Entries provided —
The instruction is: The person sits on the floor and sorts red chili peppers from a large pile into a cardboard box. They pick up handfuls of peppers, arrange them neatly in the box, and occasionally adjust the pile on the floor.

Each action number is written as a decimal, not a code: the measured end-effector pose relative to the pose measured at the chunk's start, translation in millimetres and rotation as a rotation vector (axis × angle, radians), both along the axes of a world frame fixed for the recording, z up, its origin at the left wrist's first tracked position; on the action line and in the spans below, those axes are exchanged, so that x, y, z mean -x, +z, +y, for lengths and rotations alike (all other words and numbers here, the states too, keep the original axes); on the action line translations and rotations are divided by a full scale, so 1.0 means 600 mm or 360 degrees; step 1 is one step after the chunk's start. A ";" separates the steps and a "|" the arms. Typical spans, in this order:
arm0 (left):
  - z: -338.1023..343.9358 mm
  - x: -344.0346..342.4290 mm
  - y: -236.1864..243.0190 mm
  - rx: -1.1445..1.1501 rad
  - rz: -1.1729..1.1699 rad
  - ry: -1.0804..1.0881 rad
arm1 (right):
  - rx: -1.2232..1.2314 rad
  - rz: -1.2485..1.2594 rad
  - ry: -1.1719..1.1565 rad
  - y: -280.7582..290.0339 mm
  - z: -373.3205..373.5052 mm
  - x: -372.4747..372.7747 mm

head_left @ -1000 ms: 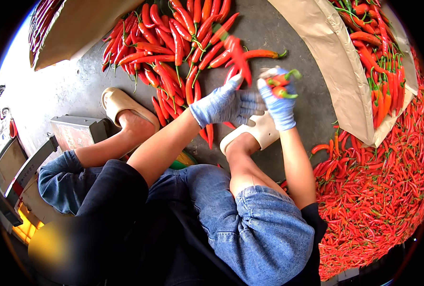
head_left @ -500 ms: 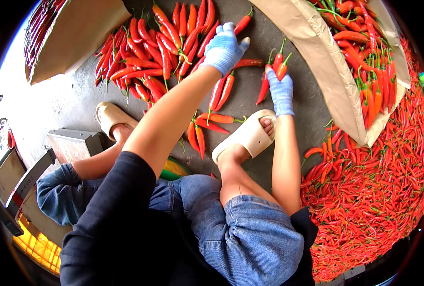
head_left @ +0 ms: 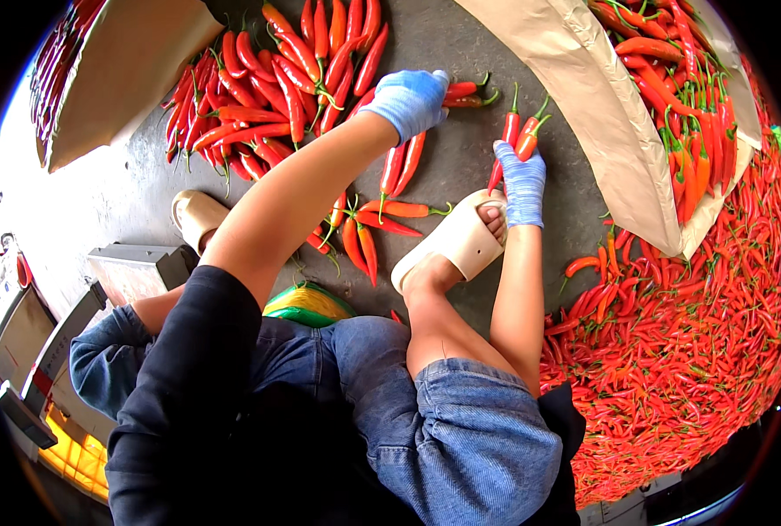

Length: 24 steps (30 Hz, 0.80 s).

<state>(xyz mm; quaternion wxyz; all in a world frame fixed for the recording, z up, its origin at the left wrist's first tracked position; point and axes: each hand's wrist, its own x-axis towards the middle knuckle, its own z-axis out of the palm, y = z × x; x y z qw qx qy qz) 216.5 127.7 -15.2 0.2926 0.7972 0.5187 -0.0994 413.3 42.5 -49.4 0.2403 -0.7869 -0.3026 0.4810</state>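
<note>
My left hand [head_left: 410,103], in a blue knitted glove, is closed around red chili peppers [head_left: 467,90] whose green-stemmed ends stick out to the right. My right hand [head_left: 522,182], gloved the same way, grips a small bunch of red chili peppers [head_left: 526,143], stems pointing up and away from me. To the left of my left hand a spread pile of large red chilies [head_left: 263,96] lies on the dark floor. A few more chilies [head_left: 410,165] lie just below that hand. Nearer my feet is a loose cluster of orange-red chilies [head_left: 361,244].
A brown paper sack [head_left: 596,114] holding chilies lies open at the right, beside a huge heap of red chilies [head_left: 671,377]. Another paper sack [head_left: 136,74] stands at the far left. A metal box-like device [head_left: 136,267] and a yellow-green bundle [head_left: 307,307] sit near my legs.
My left hand has closed on chilies lying at the right of the pile and come slightly nearer. My right hand has moved a little nearer, still holding its bunch.
</note>
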 end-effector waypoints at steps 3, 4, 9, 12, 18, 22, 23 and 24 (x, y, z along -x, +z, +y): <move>0.018 0.012 0.030 0.0718 -0.0400 0.0423 | -0.0031 0.0905 -0.0352 0.023 -0.011 0.045; 0.004 0.008 0.039 0.0865 -0.0504 0.0574 | -0.0087 0.1229 -0.0469 0.043 -0.010 0.068; -0.066 0.022 0.023 0.0448 -0.0398 0.0047 | -0.0078 0.1588 -0.0417 0.074 -0.017 0.128; -0.104 0.056 0.083 0.0511 -0.0540 -0.0099 | -0.0068 0.1511 -0.0517 0.076 -0.042 0.131; -0.164 0.110 0.013 -0.0206 0.0113 -0.0562 | -0.0145 0.1114 -0.0469 0.049 -0.030 0.073; -0.153 0.134 -0.005 -0.0668 -0.0353 -0.0910 | -0.0097 0.0918 -0.0520 0.063 -0.022 0.065; -0.150 0.135 -0.001 -0.0798 -0.0423 -0.0934 | -0.0111 0.0907 -0.0547 0.061 -0.022 0.064; -0.140 0.132 0.014 -0.0929 -0.0501 -0.0966 | -0.0130 0.0890 -0.0585 0.057 -0.022 0.062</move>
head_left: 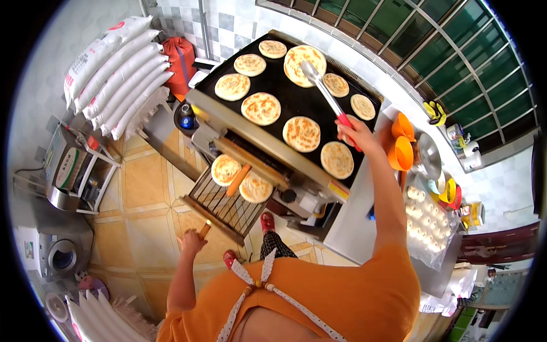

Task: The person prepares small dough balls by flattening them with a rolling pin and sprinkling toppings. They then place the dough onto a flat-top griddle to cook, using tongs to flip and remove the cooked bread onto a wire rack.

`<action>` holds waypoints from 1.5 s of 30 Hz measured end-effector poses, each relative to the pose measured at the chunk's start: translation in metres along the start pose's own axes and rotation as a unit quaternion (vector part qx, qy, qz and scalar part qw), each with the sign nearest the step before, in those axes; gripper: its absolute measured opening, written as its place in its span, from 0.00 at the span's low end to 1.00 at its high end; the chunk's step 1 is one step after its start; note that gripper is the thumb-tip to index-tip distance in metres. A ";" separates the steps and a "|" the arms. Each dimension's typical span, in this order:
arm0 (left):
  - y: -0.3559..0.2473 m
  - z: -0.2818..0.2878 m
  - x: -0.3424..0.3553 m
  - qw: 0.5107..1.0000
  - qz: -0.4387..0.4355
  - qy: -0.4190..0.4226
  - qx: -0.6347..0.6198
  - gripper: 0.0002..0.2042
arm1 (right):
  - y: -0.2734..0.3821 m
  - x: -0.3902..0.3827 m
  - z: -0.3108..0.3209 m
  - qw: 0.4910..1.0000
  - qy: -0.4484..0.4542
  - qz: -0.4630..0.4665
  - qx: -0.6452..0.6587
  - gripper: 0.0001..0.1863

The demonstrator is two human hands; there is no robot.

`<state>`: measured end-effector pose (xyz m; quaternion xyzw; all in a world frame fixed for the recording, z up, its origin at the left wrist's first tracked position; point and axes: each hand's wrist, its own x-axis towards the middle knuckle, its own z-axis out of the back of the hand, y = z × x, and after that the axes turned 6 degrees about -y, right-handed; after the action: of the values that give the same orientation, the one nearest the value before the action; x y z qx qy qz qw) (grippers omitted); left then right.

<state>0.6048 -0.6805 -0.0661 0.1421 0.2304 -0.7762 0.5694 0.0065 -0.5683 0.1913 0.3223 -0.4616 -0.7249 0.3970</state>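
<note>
My right hand [356,132] grips red-handled metal tongs [326,94] over the black griddle [296,108], with the tong tips on a large browned flatbread [295,67] at the back. Several other flatbreads [301,134] lie spread over the griddle. Below it, a pulled-out wire rack drawer [216,214] holds two flatbreads [255,191], with a wooden handle bar [239,180] between them. My left hand [192,240] is closed on the wooden handle [204,229] at the drawer's near end.
Stacked white sacks [114,74] and an orange bag [176,68] stand back left, above a machine [68,171] and washer [60,256]. The steel counter [353,222] at right bears orange containers [400,153], bowls and dough balls [424,219]. A barred window [433,57] is behind.
</note>
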 end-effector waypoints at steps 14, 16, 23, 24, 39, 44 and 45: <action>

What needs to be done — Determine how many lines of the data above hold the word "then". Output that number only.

Output of the task — 2